No new tables — it uses the same roster_* tables Present uses. No new server, no new
framework, no new deployment process.
has_attendance is a boolean in
site_configuration_settings. When false, all attendance pages redirect to home
and the nav link is hidden. Pharos360 looks and behaves exactly as it did before.
When pharos.maintenance enables it through Settings, faculty immediately see the Attendance
link in the top nav.
What Option B does not yet have
- Email: Notify Absent Students — the button exists on the Take Attendance page but the handler (
attendance_email_notify.php) was not built - Email: Summary to Me — same situation (
attendance_email_summary.php) - Test coverage — no automated tests; the same gap that exists across Pharos360 generally
- Full developer review — the code was written in a single AI-assisted session and needs a developer to read it before production
Auth and session — both options
Faculty access attendance the same way in both options: they log into Pharos360 and click
Attendance in the top navigation. Option A takes them to the standalone Present app (via
roster.php redirect). Option B takes them to attendance_courses.php
inside Pharos360. The nav entry point is identical; the destination differs.
In a client deployment, only one option would be active at a time:
roster_url set → Option A; has_attendance enabled → Option B.
Database
Both options use the same roster_* tables in the shared PostgreSQL database. If a
client were to switch from Option A to Option B (or vice versa), no data migration would be needed.

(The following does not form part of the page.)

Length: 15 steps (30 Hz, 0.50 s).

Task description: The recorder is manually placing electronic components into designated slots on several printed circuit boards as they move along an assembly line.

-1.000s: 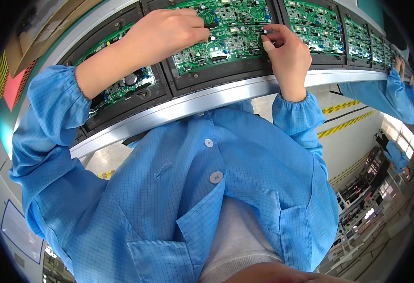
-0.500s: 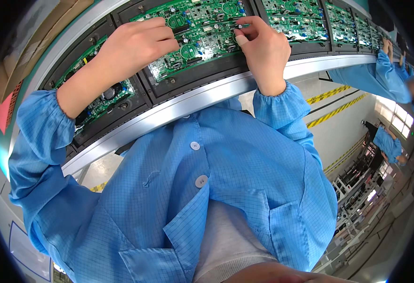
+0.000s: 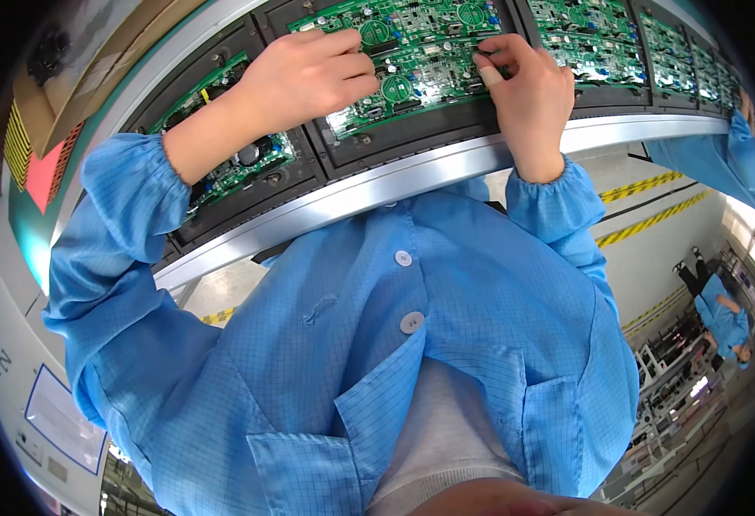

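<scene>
Both hands are over a green circuit board (image 3: 429, 64) seated in a black carrier frame (image 3: 412, 138). My left hand (image 3: 313, 76) rests over the board's left part, back of the hand up. Its fingers are bent close together, and their tips are hidden from view. On the board's right part, my right hand (image 3: 532, 95) has thumb and index finger pinched near a small dark part. Whatever lies between those fingertips is too small to make out. Round coil-like outlines, white parts and blue parts cover the board.
Another board (image 3: 248, 163) with dark round parts sits under my left forearm. More framed boards (image 3: 588, 43) continue rightward along the metal rail (image 3: 446, 163). A cardboard box (image 3: 93, 77) stands at far left. Co-workers in blue (image 3: 721, 318) are at the right.
The whole view has shifted, so boards and hands appear further right. Both hands keep nearly the same pose and place over the board.
</scene>
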### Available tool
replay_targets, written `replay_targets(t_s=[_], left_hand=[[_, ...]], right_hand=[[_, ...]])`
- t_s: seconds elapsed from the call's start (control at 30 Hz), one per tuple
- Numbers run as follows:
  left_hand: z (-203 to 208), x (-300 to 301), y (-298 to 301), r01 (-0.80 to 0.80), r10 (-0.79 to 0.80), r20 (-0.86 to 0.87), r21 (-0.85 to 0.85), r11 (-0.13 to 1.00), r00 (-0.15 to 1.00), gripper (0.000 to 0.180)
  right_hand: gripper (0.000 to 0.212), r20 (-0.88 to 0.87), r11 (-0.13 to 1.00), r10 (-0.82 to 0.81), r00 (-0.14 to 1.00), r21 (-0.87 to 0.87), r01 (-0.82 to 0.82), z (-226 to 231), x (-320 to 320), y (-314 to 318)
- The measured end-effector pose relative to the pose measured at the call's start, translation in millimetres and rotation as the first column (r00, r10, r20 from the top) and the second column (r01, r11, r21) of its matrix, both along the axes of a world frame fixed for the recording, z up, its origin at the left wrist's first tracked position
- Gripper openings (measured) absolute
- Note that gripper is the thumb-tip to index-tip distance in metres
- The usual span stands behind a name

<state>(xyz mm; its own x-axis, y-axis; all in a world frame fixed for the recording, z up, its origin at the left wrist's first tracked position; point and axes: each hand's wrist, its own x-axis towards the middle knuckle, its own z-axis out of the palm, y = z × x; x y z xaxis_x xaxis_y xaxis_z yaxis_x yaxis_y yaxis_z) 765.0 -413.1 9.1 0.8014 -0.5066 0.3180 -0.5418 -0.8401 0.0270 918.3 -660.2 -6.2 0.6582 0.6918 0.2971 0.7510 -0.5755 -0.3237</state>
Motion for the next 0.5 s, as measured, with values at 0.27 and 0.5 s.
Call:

Both approaches were built against fake data in a local Docker environment. Neither is production-ready without:
- A test suite — every save, every status cycle, every export path needs automated coverage before real student data is in play
- Security review — auth gates, input validation, and SQL parameter handling need a developer read-through; this applies especially to Option B's new pages which modify a live codebase
- A staging environment — no CI/CD pipeline exists for either app; changes go directly from development to production
- Load testing — neither has been run against a class roster larger than the local fake data set
queries.php is not. Developer review before production is not optional.
If the decision is purely operational
Option B wins on every operational dimension — no new infrastructure, one deployment to maintain, per-client toggle, same team skills. The missing email notifications are a few hours of work. The developer review is the same work that would be required for any new Pharos360 feature.
If the decision is about code quality and architecture
Option A is cleaner. Laravel enforces separation of concerns, the codebase is testable by design, and bugs stay isolated from Pharos360. For a team willing to invest in learning Laravel and provisioning per-client infrastructure, it is the more defensible long-term choice.
What AI-assisted development revealed
Option B was built — seven pages, five helper functions, the feature flag, the nav wiring, and the database write — in a single afternoon session. The Pharos360 PHP patterns are simple enough that an AI can produce working code quickly. Option A took longer to rewrite (it replaced a full Java application) but ended up more structured.
The comparison is not "which one is better code" but "what trade-off fits the team and the clients." Both are real, running, and usable today.
Both options are running in Docker on this machine. Use the flows below to see each one.
Present — Standalone App
- 1 Log into Pharos360 as
pharos.maintenance/Maintenance!→ Settings → disable Attendance - 2 Use Test User Accounts to become
judy.fakey - 3 Click Attendance in the top nav bar
- 4 Select a course → Take Attendance → click student cards to mark status
Integrated — Pharos360 Attendance
- 1 Log into Pharos360 as
pharos.maintenance/Maintenance!→ Settings → enable Attendance - 2 Use Test User Accounts to become
judy.fakey - 3 Click Attendance in the top nav bar
- 4 Select a course → same workflow as Present, inside Pharos360
- 5 Bonus: try the AI Assistant in Manage Attendance
The feature flag can be toggled off at any time to restore the original Pharos360 experience.